Characteristics of recovery of adrenocortical function after treatment for Cushing's syndrome due to pituitary or adrenal adenomas

Summary objective  Surgical cure of Cushing's syndrome (CS) is followed by adrenocortical insufficiency, which may be long‐lasting. The aim was to elucidate recovery of adrenocortical function, defined as a normal cortisol response to ACTH stimulation, and the relation to ACTH in patients cured for CS due to pituitary Cushing's disease (CD) or adrenal (AA) adenomas. design  A retrospective study including 32 patients considered surgically cured for CS (18 CD, 14 AA). results  Twelve (67%) patients with CD recovered within median 24 months (range 7 months−4 1 / 2 years) whereas six did not recover within 3–12 years.
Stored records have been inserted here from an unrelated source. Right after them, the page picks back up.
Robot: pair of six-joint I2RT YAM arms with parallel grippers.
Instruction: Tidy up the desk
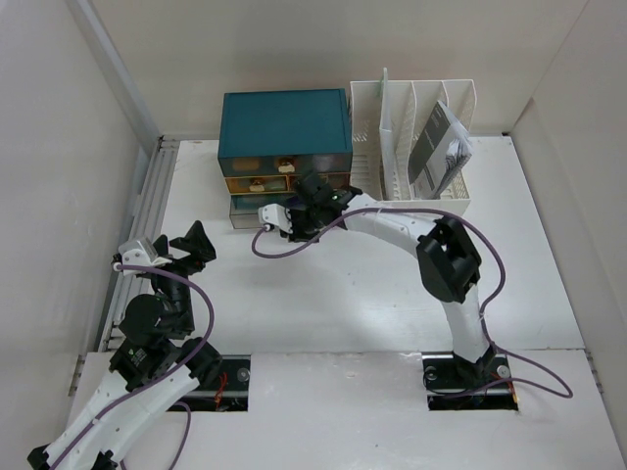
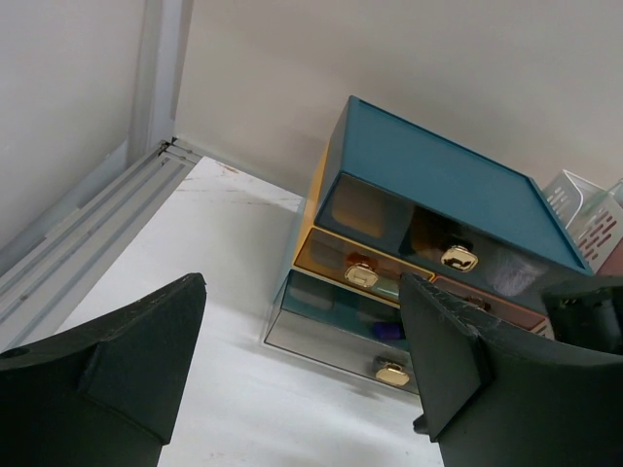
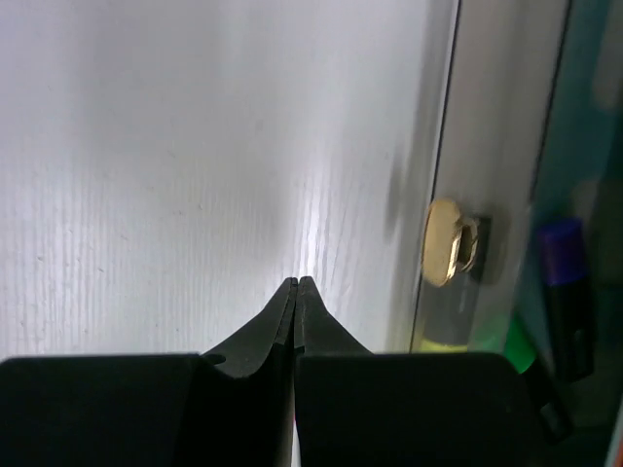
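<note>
The white desk (image 1: pixel 323 294) carries a teal drawer box (image 1: pixel 284 122) at the back. My right gripper (image 1: pixel 308 213) hangs just in front of the box's lowest clear drawer (image 1: pixel 253 208). In the right wrist view that gripper (image 3: pixel 296 283) is shut with nothing between its fingers, its tips over the bare desk (image 3: pixel 146 146) a little left of the drawer's gold knob (image 3: pixel 447 241). My left gripper (image 1: pixel 196 241) sits left of the box, open and empty. In the left wrist view its jaws (image 2: pixel 302 336) frame the drawer box (image 2: pixel 438 180) and the lowest drawer (image 2: pixel 336 331), which stands slightly out.
A white slotted file rack (image 1: pixel 416 108) with a booklet (image 1: pixel 441 152) stands right of the drawer box. A metal rail (image 1: pixel 147 211) runs along the desk's left edge. Pens show inside the clear drawer (image 3: pixel 565 292). White walls close in on three sides.
</note>
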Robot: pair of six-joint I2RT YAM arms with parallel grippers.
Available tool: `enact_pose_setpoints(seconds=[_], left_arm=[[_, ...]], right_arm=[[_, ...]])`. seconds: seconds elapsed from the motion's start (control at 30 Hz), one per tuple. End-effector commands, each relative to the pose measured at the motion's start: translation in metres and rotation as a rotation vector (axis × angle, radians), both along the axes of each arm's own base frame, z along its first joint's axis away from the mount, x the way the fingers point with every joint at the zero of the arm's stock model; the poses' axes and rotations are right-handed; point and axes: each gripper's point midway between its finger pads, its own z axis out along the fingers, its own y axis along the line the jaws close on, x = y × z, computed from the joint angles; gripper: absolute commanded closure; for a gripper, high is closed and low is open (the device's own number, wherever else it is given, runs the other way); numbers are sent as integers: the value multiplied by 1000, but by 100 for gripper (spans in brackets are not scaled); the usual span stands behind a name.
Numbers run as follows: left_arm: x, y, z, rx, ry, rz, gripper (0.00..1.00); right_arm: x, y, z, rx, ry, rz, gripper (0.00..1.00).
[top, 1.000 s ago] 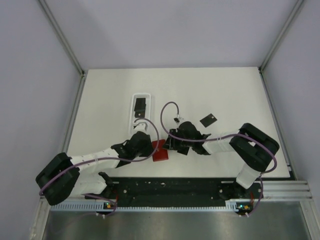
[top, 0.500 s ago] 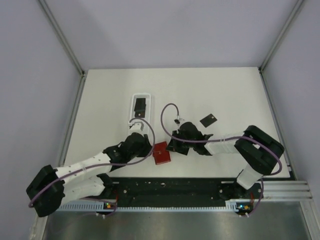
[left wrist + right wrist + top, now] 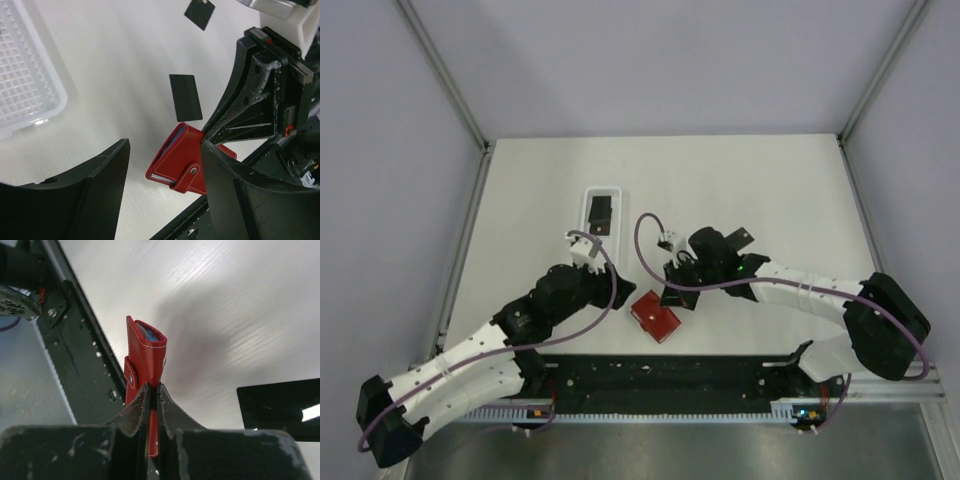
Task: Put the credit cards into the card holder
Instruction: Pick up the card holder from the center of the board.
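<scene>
Right wrist view: right gripper (image 3: 152,390) pinches red wallet (image 3: 145,352) by one flap, left gripper (image 3: 165,152) spread wide; thin hold, wallet may slip free.

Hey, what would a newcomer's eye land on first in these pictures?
The small red folding wallet stands out, pinched by the shut right hand near the front edge of the white table. The left hand stands open beside it, and a thin flat black card lies nearby.
</scene>
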Motion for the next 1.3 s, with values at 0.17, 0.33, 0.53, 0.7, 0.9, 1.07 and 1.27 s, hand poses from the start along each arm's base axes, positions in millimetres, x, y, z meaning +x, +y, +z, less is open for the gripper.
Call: enact_pose_setpoints(seconds=[0.17, 0.33, 0.53, 0.7, 0.9, 1.07, 1.27], left_arm=[[-22, -31, 33, -84, -149, -269, 32], [-27, -39, 40, -103, -170, -326, 27], [-40, -58, 40, -148, -140, -445, 26], [-55, -70, 34, -174, -85, -555, 29], [-68, -78, 34, -209, -59, -639, 44], [-72, -78, 34, -226, -47, -654, 90], [-55, -71, 34, -233, -39, -516, 100]], right_arm=[[-29, -8, 77, 307, 21, 319, 100], [-43, -9, 94, 373, 23, 399, 100], [-45, -10, 98, 387, 26, 413, 100], [-44, -9, 102, 392, 8, 410, 100], [-40, -10, 103, 384, -23, 391, 100], [-32, -9, 106, 377, -59, 351, 100], [0, -16, 121, 352, -173, 113, 54]])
Plasma ACTH (p‐ACTH) at time of recovery was not different from p‐ACTH in patients not recovering ( P  = 0·9). Eleven (79%) patients with AA recovered within 24 months (10 months−4 years) whereas three did not recover within 4–10 years. p‐ACTH at time of recovery was higher compared to patients not recovering ( P  < 0·04). No differences were observed comparing CD and AA patients concerning preoperative 24‐h urinary free cortisol (UFC) excretion, postoperative unstimulated s‐cortisol or recovery time. By contrast, p‐ACTH measured at time of recovery was higher in AA compared to CD (median 12·3 vs. 4·6 pmol/l) ( P  < 0·001), whereas plasma dehydroepiandrosterone sulfate (p‐DHEAS) was lower in AA compared to CD (median 300 vs . 1500 nmol/l) ( P  = 0·02). conclusion  Recovery of secondary adrenal insufficiency is a slow process in both CD and AA. ACTH measured at time of recovery was significantly higher and DHEAS significantly lower in patients with AA compared to CD, which may suggest different mechanisms of the recovery process and different set points in the glucocorticoid feedback inhibition of ACTH secretion.